Medz Bazar’ın kolektif bir yapıya sahip olduğunu biliyoruz. Bu kolektif, bugün nasıl bir hal almış durumda?

Vahan Kerovpyan: Medz Bazar, yedi kişiden oluşan bir grup. Ama bu yedi kişilik kökün yanı sıra bünyesinde düzenli olarak görev alan pek çok isim var. Bunların bazısı enstrüman çalarak, bazısı albüm kapağı tasarlayarak, bazısı albüm tanıtımı için film çekerek gruba katkı sağlıyor. Bu isimler, grubun ikinci bölümünü oluşturuyor. Ana kadro olan ilk bölüm söylediğim gibi, yedi müzisyenden oluşuyor.

İkinci albümünüz için hazırlıklarınızı sürdürüyorsunuz. Repertuvarınızda neler var ve şarkıları nasıl seçtiniz?

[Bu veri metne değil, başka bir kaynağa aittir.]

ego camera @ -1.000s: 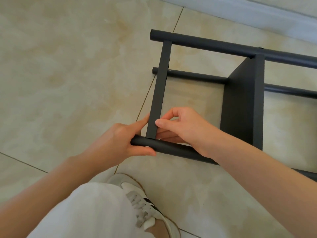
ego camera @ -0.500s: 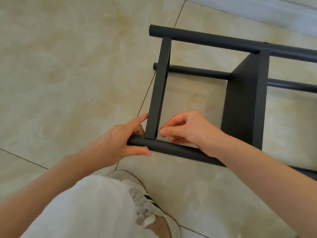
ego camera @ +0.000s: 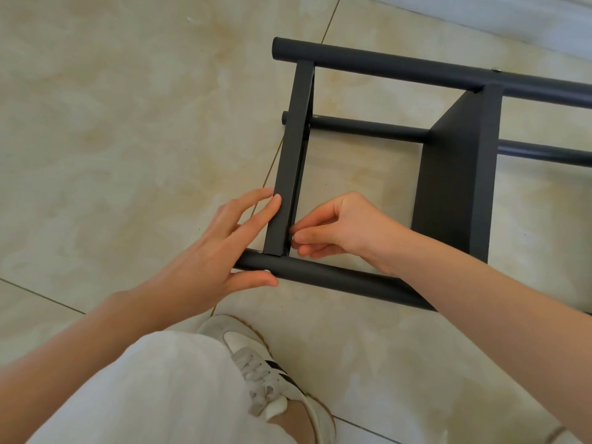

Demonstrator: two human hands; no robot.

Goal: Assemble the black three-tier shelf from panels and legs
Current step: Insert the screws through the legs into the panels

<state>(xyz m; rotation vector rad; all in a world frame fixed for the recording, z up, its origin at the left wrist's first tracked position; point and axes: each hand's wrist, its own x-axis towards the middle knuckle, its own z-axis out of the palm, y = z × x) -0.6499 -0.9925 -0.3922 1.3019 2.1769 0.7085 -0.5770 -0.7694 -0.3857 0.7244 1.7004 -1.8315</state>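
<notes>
The black shelf lies on its side on the tiled floor. Its end panel (ego camera: 294,139) spans from the far leg (ego camera: 400,65) to the near leg (ego camera: 336,278), and a middle panel (ego camera: 455,174) stands further right. My left hand (ego camera: 211,251) rests with straight fingers against the end panel's outer face, thumb along the near leg. My right hand (ego camera: 346,229) pinches a small fastener at the panel's inner corner, just above the near leg. The fastener is mostly hidden by my fingertips.
A lower leg (ego camera: 368,129) lies on the floor behind the end panel. My white trouser leg (ego camera: 160,395) and white shoe (ego camera: 266,363) are close below the near leg. A pale skirting board (ego camera: 512,14) runs along the top right.
My left hand has let go of the near leg's end and straightened its fingers against the end panel. My right fingertips have moved down into the panel's inner corner.
</notes>
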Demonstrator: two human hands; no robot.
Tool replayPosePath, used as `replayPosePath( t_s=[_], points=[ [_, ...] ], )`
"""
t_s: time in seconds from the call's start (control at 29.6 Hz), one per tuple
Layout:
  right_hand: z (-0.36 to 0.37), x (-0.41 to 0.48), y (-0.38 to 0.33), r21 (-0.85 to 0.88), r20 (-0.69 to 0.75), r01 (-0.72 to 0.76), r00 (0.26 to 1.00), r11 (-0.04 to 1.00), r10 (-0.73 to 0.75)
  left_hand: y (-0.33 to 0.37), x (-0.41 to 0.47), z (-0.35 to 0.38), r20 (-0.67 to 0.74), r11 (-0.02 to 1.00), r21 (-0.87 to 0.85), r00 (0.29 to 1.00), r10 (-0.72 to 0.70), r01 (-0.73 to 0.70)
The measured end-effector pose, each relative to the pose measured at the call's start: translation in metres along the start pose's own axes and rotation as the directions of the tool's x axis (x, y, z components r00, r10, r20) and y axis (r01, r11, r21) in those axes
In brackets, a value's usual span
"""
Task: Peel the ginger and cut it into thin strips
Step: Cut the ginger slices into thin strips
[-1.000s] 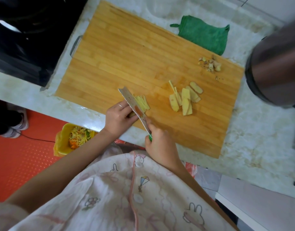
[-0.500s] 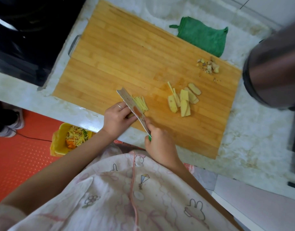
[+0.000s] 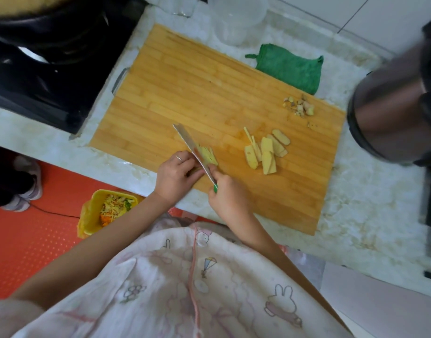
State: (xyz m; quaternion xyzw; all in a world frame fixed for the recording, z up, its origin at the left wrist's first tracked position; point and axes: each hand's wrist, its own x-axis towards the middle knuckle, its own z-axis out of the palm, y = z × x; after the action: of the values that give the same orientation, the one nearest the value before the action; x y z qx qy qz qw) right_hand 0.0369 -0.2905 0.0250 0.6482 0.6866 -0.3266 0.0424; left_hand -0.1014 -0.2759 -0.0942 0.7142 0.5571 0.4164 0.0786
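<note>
Head view: the right hand (image 3: 228, 198) is wrapped around the green handle of the knife (image 3: 193, 150), whose blade is down on the cutting board (image 3: 209, 93). The left hand (image 3: 175, 175) curls its fingers just left of the blade; whether they hold ginger, I cannot tell. Ginger strips (image 3: 209, 154) lie just right of the blade, and ginger slices (image 3: 265, 152) lie farther right.

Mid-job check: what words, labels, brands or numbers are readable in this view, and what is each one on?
None: no readable text shows anywhere in this view.
Knife: no legible print on the blade.
Shirt: only drawings (rabbits, a kite, a flower), no words.
Yellow bin: no label showing.
</note>
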Motion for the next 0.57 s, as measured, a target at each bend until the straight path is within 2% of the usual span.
replayPosePath(
  t_s=[0.34, 0.57],
  points=[
    [-0.008, -0.015, 0.012, 0.064, 0.048, -0.035, 0.998, 0.997, 0.032, -0.003, 0.000, -0.001, -0.006, 0.997, -0.013, 0.998, 0.070, -0.070],
    [-0.008, 0.007, -0.009, 0.078, -0.002, -0.004, 1.000, 0.997, 0.004, -0.003, 0.001, -0.002, -0.026, 0.994, 0.023, 0.994, 0.111, -0.110]
  ],
)
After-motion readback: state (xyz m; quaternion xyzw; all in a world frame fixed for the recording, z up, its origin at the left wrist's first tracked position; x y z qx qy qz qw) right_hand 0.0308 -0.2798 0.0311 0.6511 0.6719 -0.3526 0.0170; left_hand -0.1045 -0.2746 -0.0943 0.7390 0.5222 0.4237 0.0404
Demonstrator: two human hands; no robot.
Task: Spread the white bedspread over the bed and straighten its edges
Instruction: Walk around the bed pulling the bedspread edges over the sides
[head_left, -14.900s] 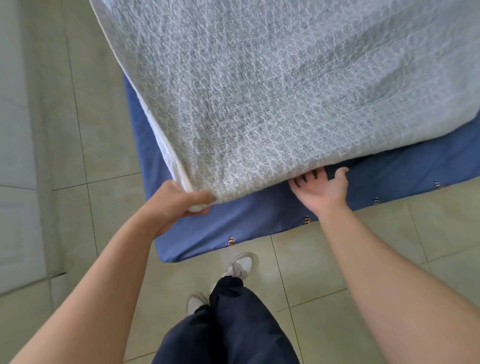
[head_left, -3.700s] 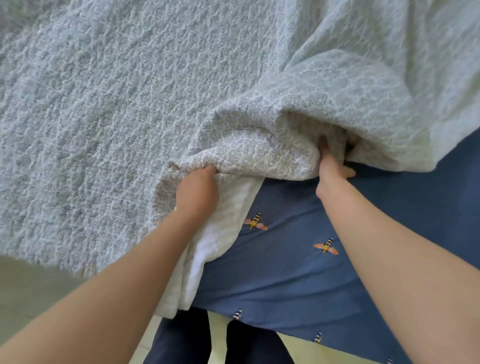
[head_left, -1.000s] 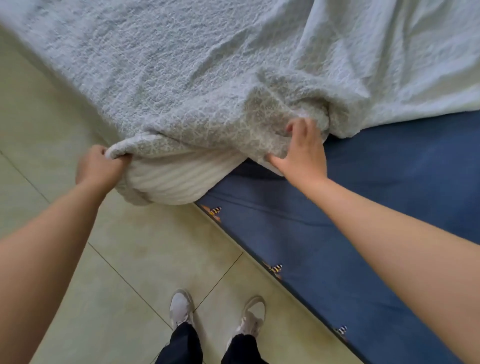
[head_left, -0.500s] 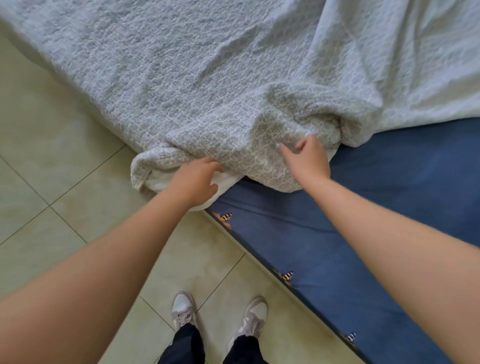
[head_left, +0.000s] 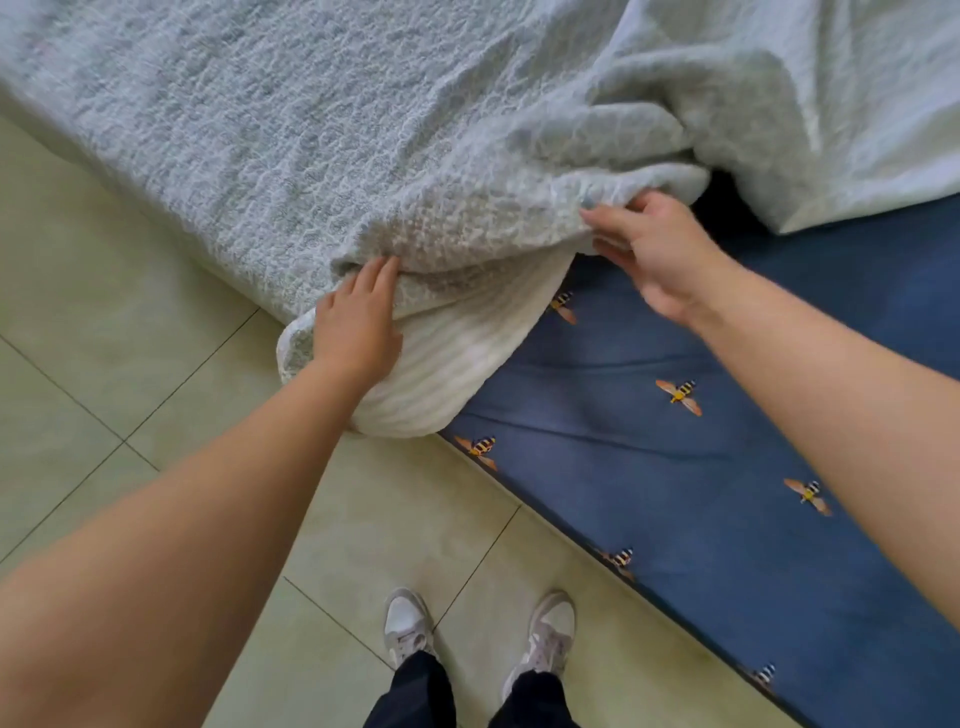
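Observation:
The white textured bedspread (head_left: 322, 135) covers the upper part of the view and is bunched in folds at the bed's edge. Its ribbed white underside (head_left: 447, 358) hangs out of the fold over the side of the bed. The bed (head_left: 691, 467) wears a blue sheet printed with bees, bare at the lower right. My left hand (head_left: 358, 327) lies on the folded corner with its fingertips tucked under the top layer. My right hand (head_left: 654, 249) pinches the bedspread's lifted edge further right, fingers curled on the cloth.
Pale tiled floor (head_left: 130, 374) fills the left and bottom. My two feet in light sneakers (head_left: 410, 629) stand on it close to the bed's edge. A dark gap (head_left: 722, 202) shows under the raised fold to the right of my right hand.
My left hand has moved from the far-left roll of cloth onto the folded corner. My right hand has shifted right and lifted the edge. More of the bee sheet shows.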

Shushan Kerovpyan: Albümde son iki yıldır repertuvarımıza giren şarkılar yer alacak. Bunların arasında bir önceki albümde olduğu gibi geleneksel şarkılar da var. Örneğin kendi yorumumuzla seslendirdiğimiz ve bir şekilde ‘Medz Bazar’laştırdığımız Ermenice bir halk ezgisi olacak. Bunların yanı sıra önceki dönemlere nazaran daha çok kendi bestemiz olan şarkılara yer veriyoruz. İkinci albümde geleneksel şarkılar ve kendi eserlerimiz hemen hemen eşit sayıda. Özellikle son 1,5 yılda pek çok şarkı besteledik. Bunlar sadece Ermenice değil, aynı zamanda Fransızca, Türkçe ve İngilizce. Dolayısıyla albümde dört dilli şarkılar olacak. Şarkılarımızda birçok konu anlatıyoruz. ‘Ariur ar Ariur’ gibi, aslında ciddi olan konuları daha yumuşak ve ‘gülünç’ biçimde anlattığımız şarkılar var. Tabii yalnızca ciddi konuları işlemiyoruz şarkılarımızda. Örneğin geç kalmakla ilgili bir şarkı var. Geç kalmak, gecikmek, geç uyanmak, bir şeyler kaçırmak... Gecikmeye dair bir şarkının nasıl oluştuğunu az çok tahmin edebilirsiniz; çünkü grupta Ermeniler ve Türkler var. Şarkıyı yazanlar da Fransızlar!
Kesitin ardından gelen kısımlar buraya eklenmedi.